◆ Dataset extract

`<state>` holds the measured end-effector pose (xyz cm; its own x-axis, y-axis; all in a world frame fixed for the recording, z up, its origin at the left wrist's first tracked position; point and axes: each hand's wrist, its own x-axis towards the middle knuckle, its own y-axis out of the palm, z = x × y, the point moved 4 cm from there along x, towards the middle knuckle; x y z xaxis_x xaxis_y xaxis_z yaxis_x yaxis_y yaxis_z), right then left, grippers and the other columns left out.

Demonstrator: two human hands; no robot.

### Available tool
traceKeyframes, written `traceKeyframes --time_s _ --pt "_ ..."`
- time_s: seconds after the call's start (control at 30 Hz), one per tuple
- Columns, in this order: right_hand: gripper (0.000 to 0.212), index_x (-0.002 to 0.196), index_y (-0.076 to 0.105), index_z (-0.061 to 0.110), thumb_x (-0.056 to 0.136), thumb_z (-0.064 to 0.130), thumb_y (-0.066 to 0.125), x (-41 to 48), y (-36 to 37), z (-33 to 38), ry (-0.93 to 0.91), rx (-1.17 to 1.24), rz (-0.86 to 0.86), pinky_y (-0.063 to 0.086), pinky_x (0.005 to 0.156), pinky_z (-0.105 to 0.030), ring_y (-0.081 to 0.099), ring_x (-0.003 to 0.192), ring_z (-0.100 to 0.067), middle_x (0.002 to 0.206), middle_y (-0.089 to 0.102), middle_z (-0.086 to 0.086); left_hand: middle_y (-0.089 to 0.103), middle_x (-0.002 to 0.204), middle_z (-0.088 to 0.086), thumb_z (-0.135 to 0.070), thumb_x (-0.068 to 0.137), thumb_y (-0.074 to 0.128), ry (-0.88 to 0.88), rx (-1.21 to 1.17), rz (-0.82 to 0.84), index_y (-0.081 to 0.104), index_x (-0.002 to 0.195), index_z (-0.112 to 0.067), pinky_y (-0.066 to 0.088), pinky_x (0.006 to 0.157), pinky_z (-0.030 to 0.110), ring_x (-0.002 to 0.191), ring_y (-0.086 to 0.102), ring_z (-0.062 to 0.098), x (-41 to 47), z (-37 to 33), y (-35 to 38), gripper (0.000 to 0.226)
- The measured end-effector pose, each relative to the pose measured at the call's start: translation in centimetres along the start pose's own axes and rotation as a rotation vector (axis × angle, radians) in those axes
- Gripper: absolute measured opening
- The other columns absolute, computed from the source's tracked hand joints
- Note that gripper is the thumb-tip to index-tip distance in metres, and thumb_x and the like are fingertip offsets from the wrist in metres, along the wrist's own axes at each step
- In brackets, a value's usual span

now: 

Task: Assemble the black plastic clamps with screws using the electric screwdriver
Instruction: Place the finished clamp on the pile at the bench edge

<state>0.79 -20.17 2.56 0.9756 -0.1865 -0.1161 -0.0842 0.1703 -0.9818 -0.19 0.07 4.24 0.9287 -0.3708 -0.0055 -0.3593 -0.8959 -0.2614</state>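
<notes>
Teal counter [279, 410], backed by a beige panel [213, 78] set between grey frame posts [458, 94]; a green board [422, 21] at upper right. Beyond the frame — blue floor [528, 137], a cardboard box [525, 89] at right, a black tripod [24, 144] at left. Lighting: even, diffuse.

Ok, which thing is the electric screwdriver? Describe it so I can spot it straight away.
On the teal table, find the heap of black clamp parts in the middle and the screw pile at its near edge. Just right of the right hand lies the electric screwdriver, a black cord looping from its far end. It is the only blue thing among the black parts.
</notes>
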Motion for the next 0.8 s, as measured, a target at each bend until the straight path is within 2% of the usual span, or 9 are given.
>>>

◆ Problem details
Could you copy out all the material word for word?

◆ Written response
`<state>` holds the measured end-effector pose (xyz cm; its own x-axis, y-axis; all in a world frame fixed for the recording, z up, its origin at the left wrist's first tracked position; point and axes: each hand's wrist, its own x-axis towards the middle knuckle, its own y-axis out of the palm, z = x × y, the point moved 4 cm from there along x, towards the middle knuckle; x y z xaxis_x xaxis_y xaxis_z yaxis_x yaxis_y yaxis_z), right then left, grippers and the other columns left out.

Demonstrator: two human hands; no robot.

### Available tool
traceKeyframes, written `traceKeyframes --time_s _ --pt "_ ..."`
- time_s: seconds after the call's start (control at 30 Hz), one per tuple
- Columns, in this order: right_hand: gripper (0.000 to 0.212), index_x (-0.002 to 0.196), index_y (-0.076 to 0.105), index_z (-0.061 to 0.110), thumb_x (-0.056 to 0.136), thumb_z (-0.064 to 0.130), thumb_y (-0.066 to 0.125), x (-41 to 48), y (-36 to 37), z (-33 to 38), ry (-0.93 to 0.91), rx (-1.17 to 1.24), rz (-0.86 to 0.86), pinky_y (-0.063 to 0.086), pinky_x (0.005 to 0.156), pinky_z (-0.105 to 0.030), ring_y (-0.081 to 0.099), ring_x (-0.003 to 0.192), ring_z (-0.100 to 0.067), middle_x (0.002 to 0.206), middle_y (-0.089 to 0.102), middle_z (-0.086 to 0.086); left_hand: middle_y (-0.089 to 0.103), middle_x (-0.002 to 0.204), middle_z (-0.088 to 0.086), thumb_z (-0.135 to 0.070), thumb_x (-0.068 to 0.137), thumb_y (-0.074 to 0.128), ry (-0.88 to 0.88), rx (-1.21 to 1.17), rz (-0.82 to 0.84), index_y (-0.081 to 0.104), index_x (-0.002 to 0.195), index_z (-0.112 to 0.067), pinky_y (-0.066 to 0.088), pinky_x (0.006 to 0.157), pinky_z (-0.030 to 0.110), ring_x (-0.002 to 0.191), ring_y (-0.086 to 0.102), ring_z (-0.062 to 0.098), x (-41 to 47), z (-37 to 33), y (-35 to 38), gripper (0.000 to 0.226)
- The measured end-effector pose, each relative to the pose measured at the call's start: translation in centimetres along the start pose's own axes and rotation as a rotation vector (axis × angle, radians) in those axes
- Gripper: absolute measured opening
- The other columns absolute, computed from the source's tracked hand joints
- Note that gripper is the thumb-tip to index-tip distance in metres, and thumb_x and the like are fingertip offsets from the wrist in metres, along the wrist's own axes at each step
- In brackets, a value's usual span

now: 

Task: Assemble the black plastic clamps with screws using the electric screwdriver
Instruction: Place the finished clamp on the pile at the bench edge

<state>0.79 -20.17 2.56 0.9756 -0.1865 -0.1161 -0.0842 0.1703 -0.9818 -0.19 0.07 4.24 0.9287 -0.3708 -0.0055 -0.3593 -0.8959 -0.2614</state>
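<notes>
Teal counter [279, 410], backed by a beige panel [213, 78] set between grey frame posts [458, 94]; a green board [422, 21] at upper right. Beyond the frame — blue floor [528, 137], a cardboard box [525, 89] at right, a black tripod [24, 144] at left. Lighting: even, diffuse.

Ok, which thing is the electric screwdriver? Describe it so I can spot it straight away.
On the teal table, find the heap of black clamp parts in the middle and the screw pile at its near edge. Just right of the right hand lies the electric screwdriver, a black cord looping from its far end. It is the only blue thing among the black parts.
</notes>
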Motion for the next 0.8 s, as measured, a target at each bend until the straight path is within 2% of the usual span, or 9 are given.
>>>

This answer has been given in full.